When compared to a placebo, a second trial involving 40 individuals indicated that consuming 15 ounces (450 mL) of beet juice increased blood flow to the brain and enhanced performance on a subtraction test.
By eating roasted beets with a meal before an exam or sipping on fresh beet juice while you study, you can enhance the amount of nitrates in your diet.
SUMMARY: Beets are rich in nitrates, which may help improve blood flow to the brain, nerve cell communication, and overall brain health. Studies have linked beet juice consumption to improved performance on tests.
9. Red, green, and orange vegetables
Generally speaking, eating more vegetables is linked to improved brain function and the improvement of general wellness.
Vegetables that are red, orange, or green, such as peppers, carrots, and broccoli, include a number of advantageous plant substances, such as carotenoid pigments, which have been demonstrated to improve mental performance.
Your retinas build up lutein and zeaxanthin, two carotenoids.

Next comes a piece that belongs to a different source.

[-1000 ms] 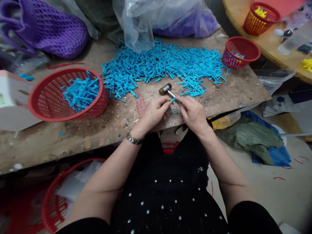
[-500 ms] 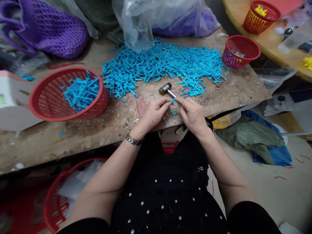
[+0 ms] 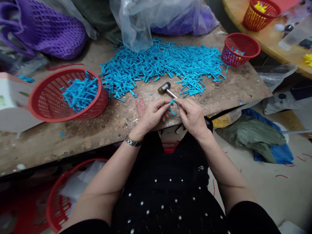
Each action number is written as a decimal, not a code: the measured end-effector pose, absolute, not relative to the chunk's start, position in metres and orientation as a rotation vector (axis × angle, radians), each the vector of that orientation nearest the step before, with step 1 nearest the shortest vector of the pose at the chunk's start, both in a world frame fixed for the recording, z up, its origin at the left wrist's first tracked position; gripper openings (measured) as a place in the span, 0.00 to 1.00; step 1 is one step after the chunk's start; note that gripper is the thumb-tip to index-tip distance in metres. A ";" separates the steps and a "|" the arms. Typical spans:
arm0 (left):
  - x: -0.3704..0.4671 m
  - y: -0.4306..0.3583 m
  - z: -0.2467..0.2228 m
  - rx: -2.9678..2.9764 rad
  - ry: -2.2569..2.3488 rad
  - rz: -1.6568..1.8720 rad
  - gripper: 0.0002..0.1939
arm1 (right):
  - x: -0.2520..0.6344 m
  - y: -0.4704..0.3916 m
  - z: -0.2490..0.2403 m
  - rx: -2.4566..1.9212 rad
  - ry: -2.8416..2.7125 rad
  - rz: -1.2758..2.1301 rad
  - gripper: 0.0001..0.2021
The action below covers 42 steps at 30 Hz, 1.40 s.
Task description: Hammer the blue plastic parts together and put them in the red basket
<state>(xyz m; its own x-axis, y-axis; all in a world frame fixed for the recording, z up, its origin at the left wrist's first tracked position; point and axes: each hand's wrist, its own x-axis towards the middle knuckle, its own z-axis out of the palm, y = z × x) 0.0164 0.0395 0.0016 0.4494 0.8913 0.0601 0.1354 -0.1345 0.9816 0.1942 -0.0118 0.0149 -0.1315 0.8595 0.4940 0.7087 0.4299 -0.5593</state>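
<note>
1. There, our left hand (image 3: 153, 113) and right hand (image 3: 193, 117) pinched a thin blue plastic piece (image 3: 172, 102) between their fingertips, fingers curled.
2. Just beyond, our hammer (image 3: 164, 87) showed its stubby cylindrical head and shiny shaft.
3. Farther out, we had the tangled blue pile (image 3: 158, 63); leftward, a slatted red basket (image 3: 36, 104) of sticks.
4. Our scuffed wooden table's (image 3: 117, 120) front edge ran beneath both hands.
</note>
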 end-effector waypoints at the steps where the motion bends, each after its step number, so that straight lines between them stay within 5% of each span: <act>1: 0.016 0.039 0.001 1.584 0.921 0.847 0.15 | 0.194 -0.012 0.015 -1.327 -1.882 0.240 0.16; 30: 0.018 0.033 0.007 1.746 0.979 0.899 0.13 | 0.186 -0.020 0.007 -1.434 -1.933 -0.133 0.18; 42: 0.022 0.028 0.010 1.612 0.952 0.886 0.13 | 0.192 -0.024 0.005 -1.322 -1.929 -0.041 0.17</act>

Macular pigment optical density is the name given to this accumulation (MPOD).
MPOD was found to be substantially correlated with brain function and intellectual ability in a study of 51 kids aged 7 to 13.
Another research of 56 kids aged 8 to 9 indicated that MPOD was favorably correlated with scholastic achievement.
On the other hand, poor MPOD has been associated with poorer mental performance. Lower MPOD was linked to worse performance on mental tasks, worse memory, and shorter reaction time, according to a study of 4,453 adults.
Kale, parsley, spinach, basil, peas, leeks, lettuce, carrots, broccoli, and green and red peppers are some of the foods that are highest in lutein and zeaxanthin. Lutein and zeaxanthin are also found in eggs and pistachios.
Add chopped red pepper, sliced carrots, and hard-boiled eggs to a large spinach and herb salad for a filling pre-study-session lunch that is high in brain-health supporting carotenoids.
To add more protein and good fats, dress the salad with a drizzle of olive oil and vinegar and a small handful of chopped pistachios.
SUMMARY: Increasing your intake of carotenoid-rich red, green, and orange vegetables can help improve your overall nutrient intake and may help boost your brain health.
The bottom line
It’s crucial to maintain a healthy eating routine while you’re studying and taking tests.
Though maintaining a generally healthy diet and lifestyle is most crucial, research indicates that some foods may improve mental function, making them a great option for students.
Try including a few of the foods mentioned above in your diet if you want to boost your general health and mental function.